▶ _EXERCISE GOAL_: Return every line of the data below that includes the string "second".

Records drawn from a dataset:
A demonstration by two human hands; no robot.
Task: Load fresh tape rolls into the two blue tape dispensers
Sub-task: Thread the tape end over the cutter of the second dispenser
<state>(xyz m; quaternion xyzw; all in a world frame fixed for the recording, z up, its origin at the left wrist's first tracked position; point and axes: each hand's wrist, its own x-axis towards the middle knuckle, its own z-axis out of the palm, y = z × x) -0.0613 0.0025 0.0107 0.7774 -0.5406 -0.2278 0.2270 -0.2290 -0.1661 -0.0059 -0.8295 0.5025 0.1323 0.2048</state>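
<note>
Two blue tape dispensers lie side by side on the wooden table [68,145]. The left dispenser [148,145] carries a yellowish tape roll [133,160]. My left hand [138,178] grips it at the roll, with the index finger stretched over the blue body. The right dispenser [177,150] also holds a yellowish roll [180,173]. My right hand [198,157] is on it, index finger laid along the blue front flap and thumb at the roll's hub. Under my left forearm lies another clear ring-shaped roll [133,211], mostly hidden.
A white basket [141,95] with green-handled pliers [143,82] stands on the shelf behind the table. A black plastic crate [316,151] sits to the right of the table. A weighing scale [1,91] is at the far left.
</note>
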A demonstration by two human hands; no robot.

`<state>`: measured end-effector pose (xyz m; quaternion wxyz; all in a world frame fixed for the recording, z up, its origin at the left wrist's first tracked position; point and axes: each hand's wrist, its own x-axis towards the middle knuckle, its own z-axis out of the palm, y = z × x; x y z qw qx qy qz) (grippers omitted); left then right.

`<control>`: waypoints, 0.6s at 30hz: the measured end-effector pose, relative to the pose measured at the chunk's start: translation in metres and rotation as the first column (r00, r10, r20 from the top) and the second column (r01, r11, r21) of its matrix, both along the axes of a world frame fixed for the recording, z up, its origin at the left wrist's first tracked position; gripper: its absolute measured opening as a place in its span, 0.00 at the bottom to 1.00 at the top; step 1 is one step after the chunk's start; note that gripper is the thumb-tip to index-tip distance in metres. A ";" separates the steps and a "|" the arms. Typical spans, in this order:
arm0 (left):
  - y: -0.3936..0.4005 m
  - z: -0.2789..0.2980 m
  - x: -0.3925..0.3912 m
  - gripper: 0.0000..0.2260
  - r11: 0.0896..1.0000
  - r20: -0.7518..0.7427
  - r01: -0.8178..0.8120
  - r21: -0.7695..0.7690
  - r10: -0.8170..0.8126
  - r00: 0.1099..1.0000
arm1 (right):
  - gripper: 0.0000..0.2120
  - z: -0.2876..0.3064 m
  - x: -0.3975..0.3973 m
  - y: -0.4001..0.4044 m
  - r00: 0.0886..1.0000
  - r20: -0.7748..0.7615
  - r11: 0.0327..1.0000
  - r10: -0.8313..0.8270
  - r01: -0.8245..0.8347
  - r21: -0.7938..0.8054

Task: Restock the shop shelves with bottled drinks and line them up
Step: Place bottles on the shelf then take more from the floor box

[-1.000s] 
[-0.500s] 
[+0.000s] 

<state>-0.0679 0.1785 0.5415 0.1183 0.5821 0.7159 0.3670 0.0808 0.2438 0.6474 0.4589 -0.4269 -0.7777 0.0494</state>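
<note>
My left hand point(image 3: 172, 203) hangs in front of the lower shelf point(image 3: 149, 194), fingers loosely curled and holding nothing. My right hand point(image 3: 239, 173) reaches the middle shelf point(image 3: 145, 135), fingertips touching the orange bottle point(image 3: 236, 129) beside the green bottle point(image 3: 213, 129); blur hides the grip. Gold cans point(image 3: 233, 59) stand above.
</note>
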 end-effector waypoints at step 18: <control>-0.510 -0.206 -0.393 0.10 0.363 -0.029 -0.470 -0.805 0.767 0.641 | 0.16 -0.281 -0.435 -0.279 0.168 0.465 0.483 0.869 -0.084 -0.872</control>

▶ _REPLY TO THE TASK_:
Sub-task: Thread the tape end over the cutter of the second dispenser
`<control>`: waypoints, 0.6s at 30hz: the measured end-effector pose, relative to the pose measured at the chunk's start: translation in metres and rotation as the first column (r00, r10, r20 from the top) and the second column (r01, r11, r21) of its matrix, both along the axes of a world frame fixed for the recording, z up, its origin at the left wrist's first tracked position; gripper: its absolute measured opening as a place in its span, 0.00 at the bottom to 1.00 at the top; step 1 is one step after the chunk's start; note that gripper is the thumb-tip to index-tip distance in metres. A ";" separates the steps and a "|" the arms. Typical spans, in this order:

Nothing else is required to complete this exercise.